Reading Is Fundamental (To Forming An Educated Opinion)

So while I was on vacation, my trusty teammates plus our cohorts @ MSDN published JOURNAL 3 on Architecture Center. The first article from JOURNAL 3 is called The Case for Software Factories by Jack Greenfield, co-author of the Software Factories book. Jack noticed that the article, an introduction to the concept of Software Factories, was being rated inordinately low. Currently, it’s been rated 4 out of 9. To compare, Pat’s introduction to the concept of Metropolis from JOURNAL 2 rated a 7 out of 9. So a 4 is a pretty low score. Granted, I’m not going to lose any sleep over it, but it was curious. Then Jack discovered this thread on Slashdot, where most of the posts were from people who don’t appear to have read the article at all. Here’s an example comment:

The “software factory” analogy has been around before. It’s nonsense, of course. The software analogy of a “factory” is the plant that presses CD-ROMs. Pressing the 10,000th CD-ROM of a software product is the software equivalent of building the 10,000th Nissan Maxima on a production line. But writing the software which will go on that CD-ROM is the software analogy of designing the 2005 model of the Nissan Maxima. Now, some software development is not very creative. Just as tweaking the design of a car model that’s been around for 10 years, to get something a little bit new for a new model year, is not very creative mech engineering. But it’s still design, not assembly-line production. A competent software engineer will be able to do it better and faster than a bad one.
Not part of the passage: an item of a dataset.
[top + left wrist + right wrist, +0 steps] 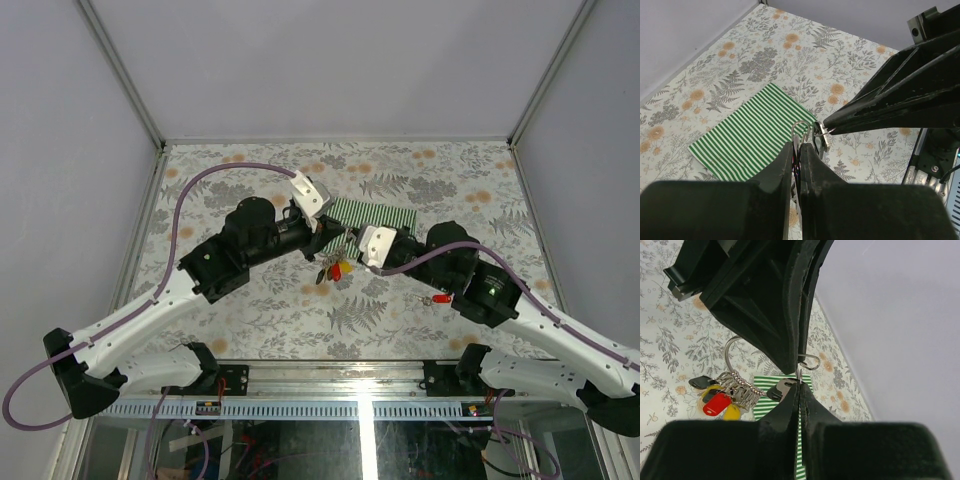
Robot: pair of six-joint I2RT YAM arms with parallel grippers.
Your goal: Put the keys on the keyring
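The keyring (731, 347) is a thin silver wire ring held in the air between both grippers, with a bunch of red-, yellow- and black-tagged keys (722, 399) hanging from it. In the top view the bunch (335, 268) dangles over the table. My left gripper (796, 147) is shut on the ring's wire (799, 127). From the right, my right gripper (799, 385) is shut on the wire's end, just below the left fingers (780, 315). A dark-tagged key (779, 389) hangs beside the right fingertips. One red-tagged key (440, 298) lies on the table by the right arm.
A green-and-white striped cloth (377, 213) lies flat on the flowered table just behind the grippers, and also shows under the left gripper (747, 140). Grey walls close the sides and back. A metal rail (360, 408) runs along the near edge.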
And a factory worker will not be able to do it at all.
[Comment by njdj from Slashdot thread Hackers As Factory Workers?]

What’s hilarious about this post is that point of the article is that the software industrialization will not look like a factory stamping out of exact duplicates that njdj describes! The key to understanding software industrialization is understanding the difference between economies of scale and economies of scope. What njdj describes is economies of scale – where you stamp out a boatload of multiple identical instances. Economies of scope is when you create similar, yet distinct, instances. For example, in my housing development, the houses are all similar, but not exactly the same. There are three or four basic designs used for around a hundred different houses, but the different instances of each design vary slightly. Since you can’t stamp out identical copies of the house, economy of scale doesn’t apply. However, economy of scope does apply – these houses use the same basic building materials, similar patterns of construction, the windows and doors are the same size, the plumbing and electrical wiring are the same, etc. Even though the houses aren’t identical, the construction company can build a bunch of similar, yet distinct, houses much cheaper than if they built each one “from scratch”.
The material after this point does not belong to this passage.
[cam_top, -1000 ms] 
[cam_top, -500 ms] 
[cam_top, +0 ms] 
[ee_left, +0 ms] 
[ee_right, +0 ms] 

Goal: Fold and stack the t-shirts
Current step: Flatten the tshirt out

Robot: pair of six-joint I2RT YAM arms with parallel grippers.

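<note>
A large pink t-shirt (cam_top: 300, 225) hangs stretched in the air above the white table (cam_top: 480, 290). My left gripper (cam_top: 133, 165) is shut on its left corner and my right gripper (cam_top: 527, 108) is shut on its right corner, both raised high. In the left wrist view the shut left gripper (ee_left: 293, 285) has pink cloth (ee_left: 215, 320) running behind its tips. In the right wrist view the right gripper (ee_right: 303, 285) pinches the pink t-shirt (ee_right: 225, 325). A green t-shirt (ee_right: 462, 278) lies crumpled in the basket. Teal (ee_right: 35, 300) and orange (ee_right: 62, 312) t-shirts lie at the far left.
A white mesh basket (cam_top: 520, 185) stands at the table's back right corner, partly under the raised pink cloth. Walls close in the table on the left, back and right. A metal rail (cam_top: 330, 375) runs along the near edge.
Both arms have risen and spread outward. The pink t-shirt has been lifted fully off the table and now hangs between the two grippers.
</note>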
I know njdj (and most of the other posters on the Slashdot thread) didn’t read the article, because the article comes right out and states:

We can now see where apples have been compared with oranges. Production in physical industries has been naively compared with development in software. It makes no sense to look for economies of scale in development of any kind, whether of software or of physical goods. We can, however, expect the industrialization of software development to exploit economies of scope.
[The Case for Software Factories by Jack Greenfield from JOURNAL 3]
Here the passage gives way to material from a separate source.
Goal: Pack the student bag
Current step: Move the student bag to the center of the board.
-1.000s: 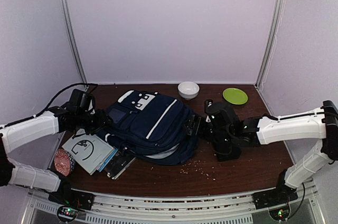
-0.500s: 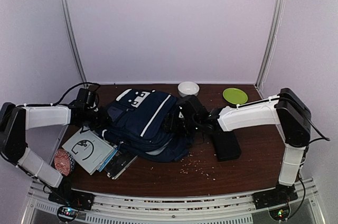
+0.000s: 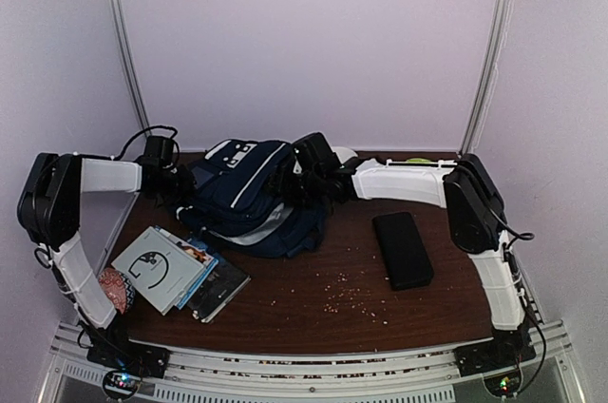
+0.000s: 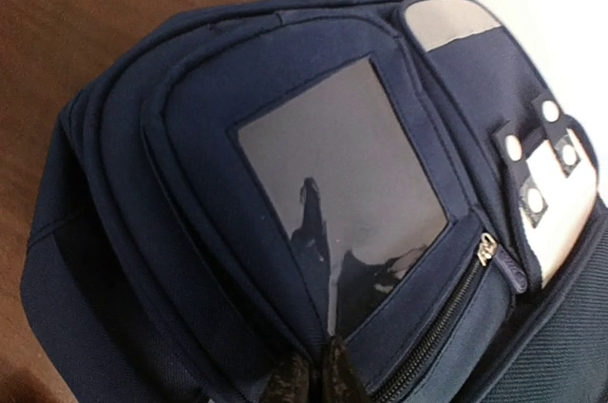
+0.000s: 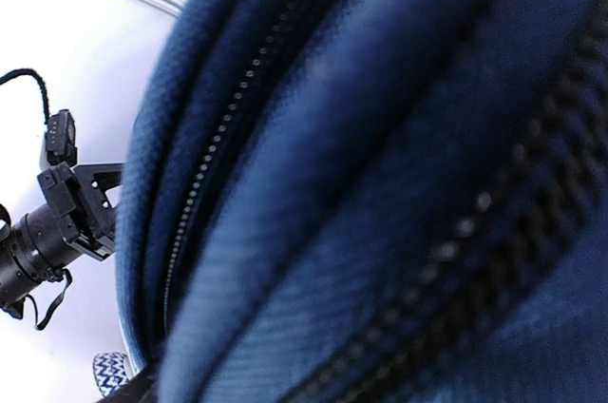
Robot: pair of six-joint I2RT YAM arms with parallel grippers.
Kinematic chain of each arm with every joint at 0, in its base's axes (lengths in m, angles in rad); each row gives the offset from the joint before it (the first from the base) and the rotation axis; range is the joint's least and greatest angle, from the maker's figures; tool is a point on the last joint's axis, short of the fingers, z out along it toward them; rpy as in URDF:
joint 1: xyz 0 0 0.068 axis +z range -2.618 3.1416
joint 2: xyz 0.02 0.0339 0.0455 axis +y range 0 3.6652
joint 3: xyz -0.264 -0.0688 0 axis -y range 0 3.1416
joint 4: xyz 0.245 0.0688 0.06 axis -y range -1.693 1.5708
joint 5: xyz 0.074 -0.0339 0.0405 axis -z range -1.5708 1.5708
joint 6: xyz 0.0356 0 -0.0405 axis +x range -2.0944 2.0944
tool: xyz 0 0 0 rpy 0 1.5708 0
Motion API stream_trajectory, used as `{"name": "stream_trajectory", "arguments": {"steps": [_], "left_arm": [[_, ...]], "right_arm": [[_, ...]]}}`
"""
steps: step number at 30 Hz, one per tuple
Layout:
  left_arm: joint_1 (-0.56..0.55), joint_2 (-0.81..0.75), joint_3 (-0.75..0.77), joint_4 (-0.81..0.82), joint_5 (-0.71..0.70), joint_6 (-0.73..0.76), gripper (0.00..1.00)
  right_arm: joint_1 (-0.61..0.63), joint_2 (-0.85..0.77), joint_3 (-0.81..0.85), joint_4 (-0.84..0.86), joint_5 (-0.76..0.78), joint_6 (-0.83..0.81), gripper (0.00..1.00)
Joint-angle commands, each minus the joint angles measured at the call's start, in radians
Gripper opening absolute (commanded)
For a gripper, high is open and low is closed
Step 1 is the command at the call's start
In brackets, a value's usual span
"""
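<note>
The student bag is a navy backpack with white trim, bunched up and raised at the back of the table between both arms. Its front pocket with a shiny window fills the left wrist view. My left gripper is at the bag's left side; its dark fingertips are pinched together on a fold of the bag's fabric. My right gripper presses against the bag's right side. The right wrist view shows only blue fabric and zipper, with the fingers hidden.
A flat black case lies right of centre. Books and a round red patterned item lie at the front left. Crumbs dot the wood. A white bowl and green plate peek from behind the right arm.
Both arms have swung toward the back, and the bag has moved back and up with them. The left gripper has closed onto the bag's fabric. The black case now lies uncovered.
</note>
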Motion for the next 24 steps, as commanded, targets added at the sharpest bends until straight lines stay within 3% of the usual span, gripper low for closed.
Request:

I don’t know how much clearer Jack could have made his point, so I’m surprised that so many people missed it (or bothered to post their opinions of an article they clearly didn’t read). However, I’m not going to lose any sleep over it. I blogged a while ago about the the Oakland A’s exploiting the inefficiencies of baseball. Jack’s talking about exploiting the inefficiencies of software development. At some point, someone will be successful adopting a factory approach and everyone else will have to adapt. Software development has to change – you can’t expect to stay in the major leagues with a .160 batting average.

Comments:

I amazed you can't see the problem. The term factory is indelibly linked to economies of scale in our culture. Choosing the title "Software Factories" and expecting his readers to understand the point he was trying to make is an act of overwhelming ignorance or simple stupidity. The closest analogy he makes between physical production and software production is construction. Do you actually think we build bridges in factories? Don't blame the readers when the author fails to communicate his point.
What part of "We can, however, expect the industrialization of software development to exploit economies of scope" fails to effectively communicate the point? Fault the reader for failing to consume more than the title and first paragraph.
I agree with Justin; we're all supposedly "intelligent" people (God knows the average SlashDot fanboy claims to be incredibly moreso than the average bear) who can read without a lot of handholding. I've been following and reading up on the concepts of software factories and totally get it and why it needs to happen, as I've witnessed too many reinventions of the wheel and far too little uptake of practices that would enable a good number of small and medium-sized software shops to punch well above their weight. Bravo for supporting and helping champion the ideas.